Even without knowing the exact quantity, the potential for significant toxicity with brodifacoum warrants this aggressive, proactive approach. The delayed onset of clinical signs means we cannot wait to see symptoms develop.
Here's the immediate plan:
* Emesis: Given the 2-hour ingestion window, inducing emesis is the priority. Use apomorphine: 0.03 mg/kg IV or via conjunctival tablet. Monitor for successful vomiting and ensure all vomitus is collected and inspected for bait.
* Activated Charcoal: Following successful emesis, administer activated charcoal to adsorb any remaining toxin in the GI tract. Dose: 1-2 g/kg PO. For the first dose, it can be given with sorbitol.
* Vitamin K1: Initiate prophylactic Vitamin K1 therapy immediately. Brodifacoum's effects are delayed (2-5 days for clinical signs), but we don't wait for signs to develop with a known, potentially toxic ingestion.
* Dose: 2.5-5 mg/kg/day PO divided BID.
* Administration: Administer with a fatty meal to enhance absorption.

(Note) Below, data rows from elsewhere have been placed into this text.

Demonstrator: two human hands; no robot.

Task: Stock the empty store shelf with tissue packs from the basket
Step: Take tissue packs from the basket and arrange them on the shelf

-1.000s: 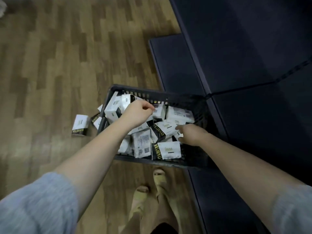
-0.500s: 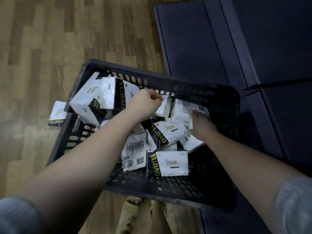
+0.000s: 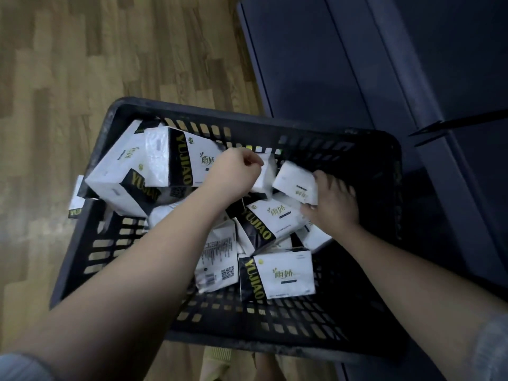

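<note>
Basket [image 3: 90, 257] nearer now, both hands apparently gripping tissue packs, left [image 3: 233, 174], right [image 3: 332, 207]

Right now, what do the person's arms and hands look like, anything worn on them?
Both forearms are bare from the wrist up to near the elbow. A pale grey-blue sleeve of soft-looking fabric covers each upper arm: the left sleeve at the lower left corner, the right sleeve at the lower right. The left hand and right hand are bare; no gloves, watch or bracelet show.
</note>
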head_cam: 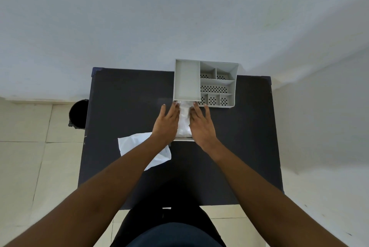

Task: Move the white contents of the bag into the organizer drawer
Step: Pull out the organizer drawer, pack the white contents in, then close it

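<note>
The white contents (pixel 184 121) lie in the pulled-out drawer (pixel 183 138), long axis running from the person toward the grey organizer (pixel 205 82). Left hand (pixel 166 121) and right hand (pixel 201 124), fingers spread flat, flank them. The emptied-looking white bag (pixel 139 146) lies left on the table (pixel 123 94).

A dark, matte-topped table (pixel 123 106) is set against a plain pale blue-grey wall (pixel 139 16), with cream floor tiles (pixel 26 156) seen on either side, a black bin (pixel 78 113) placed at the table's far left corner, and soft, even light cast throughout.
</note>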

* Duration: Given brodifacoum's long half-life, this treatment will likely be for a minimum of 30 days.
* Baseline Coagulation Profile: Obtain a baseline PT, PTT, and platelet count now. While these will be normal at 2 hours post-ingestion, they serve as a reference.
* Clinical Signs: Educate the owner to monitor for any signs of bleeding, which typically manifest 2-5 days post-ingestion. These include lethargy, weakness, bruising (ecchymoses, petechiae), epistaxis, hematuria, melena, gingival bleeding, or lameness due to hematoma formation.
Post-Treatment Coagulation Recheck: The MOST critical monitoring point is 48-72 hours after the completion* of the 30-day (or longer) Vitamin K1 course. At this point, a PT should be rechecked. If the PT is still prolonged, Vitamin K1 should be reinstituted for another 7-14 days, and the PT rechecked again after that period. This ensures the toxin has been fully metabolized and clotting factors can be produced without exogenous Vitamin K.
* Compliance: Stress the absolute necessity of completing the entire Vitamin K1 course, even if the dog appears normal. Stopping early is a common and dangerous mistake.
* Confinement: Advise strict confinement to minimize trauma that could exacerbate bleeding if coagulopathy develops.
* Prevention: Discuss securing all rodenticide products.
Even without knowing the exact quantity, the potential for significant toxicity with brodifacoum warrants this aggressive, proactive approach. The delayed onset of clinical signs means we cannot wait to see symptoms develop.